**Work item:** Copy the lines below, word for word, from the first through the line containing "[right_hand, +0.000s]". Leave the pictures out.

::::::

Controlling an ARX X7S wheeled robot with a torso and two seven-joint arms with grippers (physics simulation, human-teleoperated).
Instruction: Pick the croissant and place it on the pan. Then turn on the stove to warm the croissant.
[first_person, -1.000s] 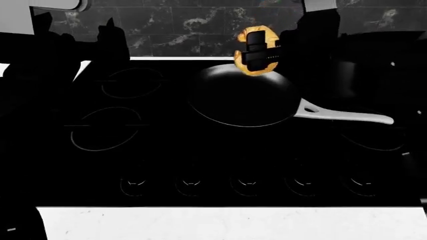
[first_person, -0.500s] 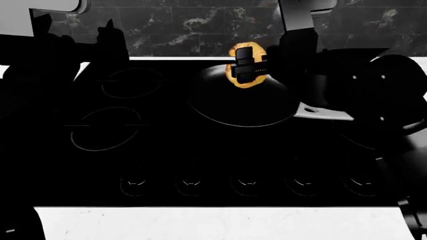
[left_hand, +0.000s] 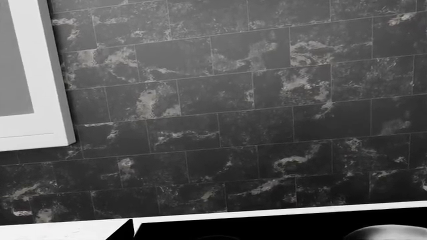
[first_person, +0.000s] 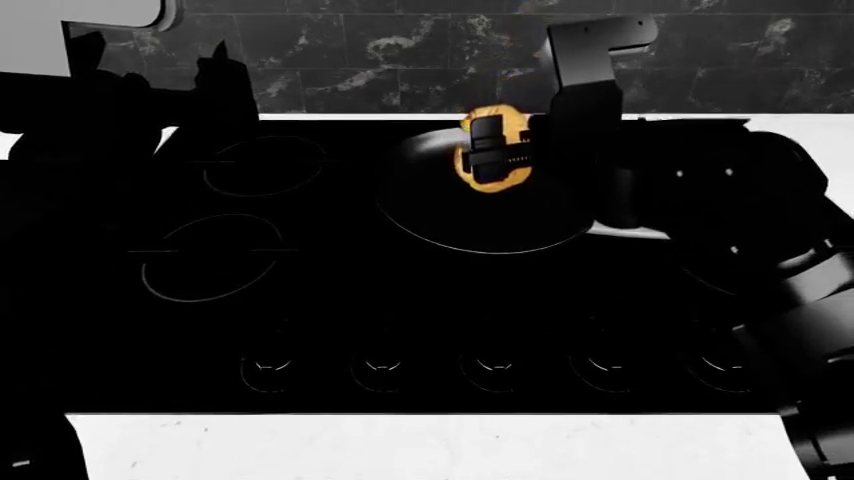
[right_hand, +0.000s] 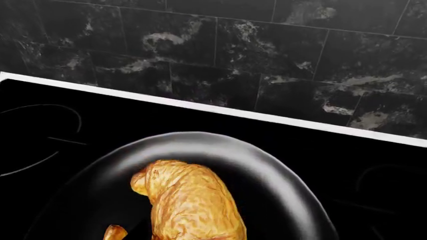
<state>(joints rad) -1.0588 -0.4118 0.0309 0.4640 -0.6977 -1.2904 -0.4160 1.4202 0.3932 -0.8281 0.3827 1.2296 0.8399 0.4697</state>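
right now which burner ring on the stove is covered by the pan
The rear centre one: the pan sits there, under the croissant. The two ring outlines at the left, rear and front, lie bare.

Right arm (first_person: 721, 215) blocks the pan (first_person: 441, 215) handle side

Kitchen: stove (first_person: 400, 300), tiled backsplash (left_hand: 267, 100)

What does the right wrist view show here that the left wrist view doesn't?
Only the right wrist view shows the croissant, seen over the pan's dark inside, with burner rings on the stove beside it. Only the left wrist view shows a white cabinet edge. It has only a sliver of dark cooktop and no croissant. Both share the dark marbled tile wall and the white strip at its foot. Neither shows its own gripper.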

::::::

**Solution:**
Controlling an ARX X7S wheeled robot with a torso and two seven-joint arms with grippers (physics simulation, human-teleoperated).
Instruction: Pick the croissant and place it on the pan. Then turn on the stove to warm the croissant.
[first_person, -1.000s] 
[first_person, -0.500s] 
[left_hand, +0.000s] 
[first_person, +0.000s] 
[right_hand, +0.000s] 

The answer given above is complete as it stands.